Le moine acquiesça lentement. Son médecin attendit, puis sortit la photo noir et blanc de sa poche et la lui montra.

- Et cette photo ? Elle est à toi, n'est-ce pas ?

Nouveau hochement de tête. Joseph saisit le cliché, s'assit sur son lit et le considéra longuement. Son regard s'obscurcit. Il regarda de nouveau les flics, par-delà leurs épaules, comme s'il cherchait quelqu'un d'autre, et se renfrogna un peu. Il nota quelque chose, tout en émettant des sons curieux. Lucie remarqua à quel point l'infirmier était sur le qui-vive, prêt à bondir, lorsque Hussières s'accroupit face à Joseph et lui prit le papier des mains. Il le lut mentalement, le chiffonna et le fourra dans sa poche.

- Non, non, bien sûr que non, fit Hussières en se raclant la gorge. Tu ne crains rien. Revenons-en à cette photo, si tu veux bien. Tu ne l'as jamais eue en ta possession, ni à l'hôpital, ni ici. Tu l'avais cachée quelque part, dans l'abbaye, avant l'incendie. Oui, Joseph ?

Joseph acquiesça nerveusement. Il avait posé la photo, et ses mains commençaient à se crisper sur les draps. Le psychiatre leva un regard chargé de tension vers l'infirmier, l'incitant à ne surtout pas bouger. Les deux flics, eux, restaient immobiles dans leur coin, accrochés aux paroles du spécialiste.

- Tu l'as dissimulée quelque part, dans la bibliothèque. C'est pour ça qu'elle a brûlé en partie, oui ? Et tu avais indiqué la position de cette cachette à Philippe, et seulement à Philippe, parce que tu avais confiance en lui. Quand il est sorti de l'hôpital, il est allé là-bas, mais, hormis cette photo, il n'a trouvé que des cendres... Cette histoire est ancienne et je crois que Philippe voudrait maintenant que tu lui réécrives tout ce qui s'est passé avant l'incendie de la bibliothèque. Tout ce que tu lui as raconté et écrit entre ces murs, en cachette. Parce qu'il a tout oublié, et qu'il aimerait bien comprendre à nouveau.

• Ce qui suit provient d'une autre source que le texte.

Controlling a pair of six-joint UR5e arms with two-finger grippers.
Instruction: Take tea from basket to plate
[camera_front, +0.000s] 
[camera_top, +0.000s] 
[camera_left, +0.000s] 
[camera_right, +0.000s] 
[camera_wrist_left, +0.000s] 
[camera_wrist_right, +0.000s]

Il poussa des feuilles vers Joseph.

- Vas-y. Tu as tout le temps. Reprends depuis le début. Depuis l'arrivée de l'Étranger, il y a vingt-six ans.

Joseph fixa les deux flics avec un air serein, malgré l'aspect répugnant dégagé par sa face de lune. Lucie eut envie de détourner la tête, mais elle résista, elle le regarda au fond des yeux. Sans la lâcher d'une miette, Joseph s'empara de la feuille et sortit un peu la langue. Puis il tourna enfin la tête et utilisa son bras pour cacher ce qu'il écrivait - ou dessinait. Lucie avait les doigts crispés dans le dos de Sharko.

Finalement, Joseph posa la feuille sur le lit, face contre le matelas, et considéra son psychiatre avec un sourire curieux. Lorsque Hussières retourna le papier, il était écrit : « Tu te fous de ma gueule ? Pourquoi tu parles à la place de ces deux connards de flics ? »

La seconde d'après, Joseph lui plantait le crayon de bois dans le dos de la main, d'un mouvement sec. Hussières hurla.

L'homme au visage cramé partit se recroqueviller dans un coin et commença à s'arracher la peau du visage en riant.